#### [WHAT YOU WILL DO]
Repeat the listing that follows exactly. Pictures are not part of the copy.

#### [MATERIAL PROVIDED]
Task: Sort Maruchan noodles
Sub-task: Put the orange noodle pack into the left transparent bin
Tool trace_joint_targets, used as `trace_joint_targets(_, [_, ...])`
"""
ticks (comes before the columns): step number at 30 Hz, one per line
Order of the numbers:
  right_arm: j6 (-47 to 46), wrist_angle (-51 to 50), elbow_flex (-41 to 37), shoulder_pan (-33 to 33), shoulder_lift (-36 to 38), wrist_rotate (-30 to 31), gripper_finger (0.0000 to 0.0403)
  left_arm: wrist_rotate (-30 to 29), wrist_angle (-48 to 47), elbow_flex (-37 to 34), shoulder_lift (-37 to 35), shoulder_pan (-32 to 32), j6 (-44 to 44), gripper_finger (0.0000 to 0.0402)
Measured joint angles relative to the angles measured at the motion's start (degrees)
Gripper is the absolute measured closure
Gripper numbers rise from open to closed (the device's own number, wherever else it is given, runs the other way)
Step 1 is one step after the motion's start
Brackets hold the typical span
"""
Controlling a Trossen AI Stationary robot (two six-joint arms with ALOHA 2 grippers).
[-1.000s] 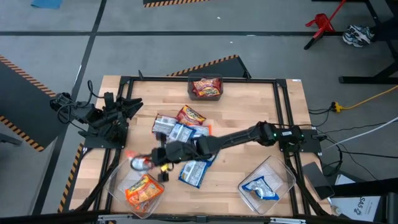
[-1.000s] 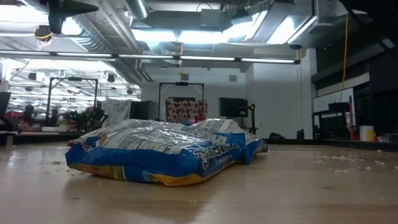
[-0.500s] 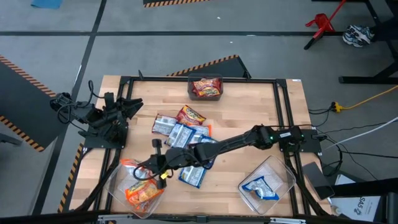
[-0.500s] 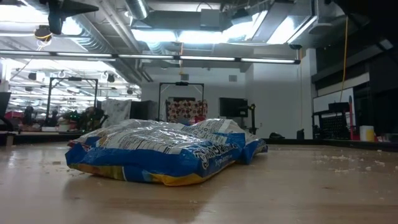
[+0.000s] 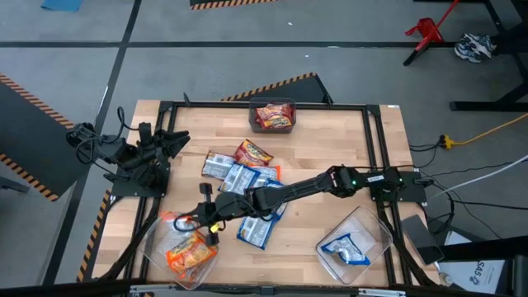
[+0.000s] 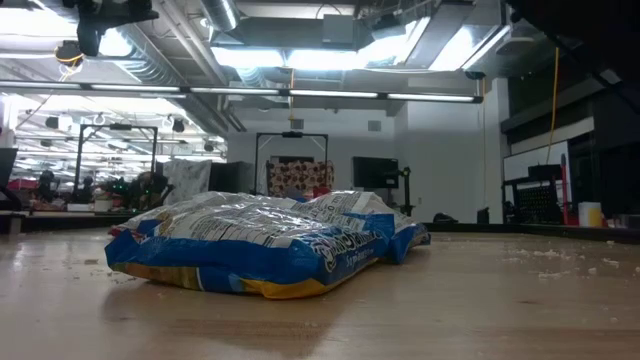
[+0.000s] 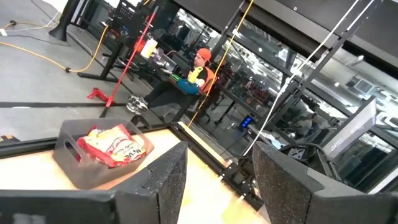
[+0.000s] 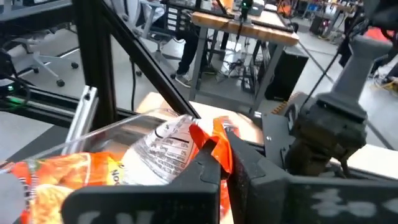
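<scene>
Since a moment ago my right fingers (image 5: 198,219) carry an orange noodle packet (image 8: 205,140), clamped tight, over the near-left bin (image 5: 157,247); next I judge, release it inside.

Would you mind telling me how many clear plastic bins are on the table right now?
3: one bin at the table's far edge holding red-orange packets, one at the near left corner with orange packets, and one at the near right corner with a blue-and-white packet.

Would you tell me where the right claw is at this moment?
In the high view, the right claw reaches across to the table's near-left corner, holding an orange-and-silver packet over the clear bin with another orange packet.
</scene>
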State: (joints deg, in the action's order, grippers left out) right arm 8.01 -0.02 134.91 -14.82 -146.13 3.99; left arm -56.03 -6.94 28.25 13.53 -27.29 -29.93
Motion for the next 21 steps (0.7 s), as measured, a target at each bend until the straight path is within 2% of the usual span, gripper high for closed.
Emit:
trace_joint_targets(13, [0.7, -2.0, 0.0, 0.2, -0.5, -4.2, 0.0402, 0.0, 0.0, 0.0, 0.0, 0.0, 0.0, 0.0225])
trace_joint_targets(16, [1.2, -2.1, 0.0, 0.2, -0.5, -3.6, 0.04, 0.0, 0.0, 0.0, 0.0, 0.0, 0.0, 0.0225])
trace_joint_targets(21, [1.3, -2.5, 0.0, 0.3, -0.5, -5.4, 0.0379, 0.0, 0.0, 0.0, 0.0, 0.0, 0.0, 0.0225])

#### [SOLUTION TO THE PROBLEM]
Task: Sort Maruchan noodles
Sub-task: Put the orange noodle pack into the left transparent bin
Tool trace_joint_targets, used as `trace_joint_targets(_, [_, ...])`
"""
ticks (comes before the columns): step number at 30 Hz, one per line
Order of the numbers:
  right_arm: j6 (-47 to 46), wrist_angle (-51 to 50), elbow_flex (-41 to 37), shoulder_pan (-33 to 33), shoulder_lift (-36 to 38), wrist_rotate (-30 to 31), gripper_finger (0.0000 to 0.0403)
  left_arm: wrist_rotate (-30 to 29), wrist_angle (-48 to 47), elbow_flex (-37 to 34), shoulder_lift (-37 to 35), shoulder_pan (-32 to 32), j6 (-44 to 44), gripper_finger (0.0000 to 0.0402)
Measured joint angles relative to the angles measured at the motion's start (degrees)
Gripper is the absolute measured closure
Gripper numbers rise from open to closed (the device's own number, wherever else it is given, runs the other way)
Step 1 is one step after the motion's start
Brackets hold the typical span
"""
Controlling a Trossen AI Stationary robot (two six-joint arms with ALOHA 2 grippers).
[-1.000s] 
[-1.000s] 
[-0.500s] 
[-0.500s] 
[+0.000s] 
[+0.000s] 
[+0.000s] 
[+0.000s] 
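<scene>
Since a moment ago my right fingers (image 5: 198,219) carry an orange noodle packet (image 8: 205,140), clamped tight, over the near-left bin (image 5: 157,247); next I judge, release it inside.

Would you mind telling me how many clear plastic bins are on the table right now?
3: one bin at the table's far edge holding red-orange packets, one at the near left corner with orange packets, and one at the near right corner with a blue-and-white packet.

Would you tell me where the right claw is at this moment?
In the high view, the right claw reaches across to the table's near-left corner, holding an orange-and-silver packet over the clear bin with another orange packet.
</scene>
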State: (joints deg, in the action's order, grippers left out) right arm 8.01 -0.02 134.91 -14.82 -146.13 3.99; left arm -56.03 -6.94 28.25 13.53 -27.29 -29.93
Motion for the next 21 steps (0.7 s), as measured, a target at each bend until the straight path is within 2% of the usual span, gripper high for closed.
Emit:
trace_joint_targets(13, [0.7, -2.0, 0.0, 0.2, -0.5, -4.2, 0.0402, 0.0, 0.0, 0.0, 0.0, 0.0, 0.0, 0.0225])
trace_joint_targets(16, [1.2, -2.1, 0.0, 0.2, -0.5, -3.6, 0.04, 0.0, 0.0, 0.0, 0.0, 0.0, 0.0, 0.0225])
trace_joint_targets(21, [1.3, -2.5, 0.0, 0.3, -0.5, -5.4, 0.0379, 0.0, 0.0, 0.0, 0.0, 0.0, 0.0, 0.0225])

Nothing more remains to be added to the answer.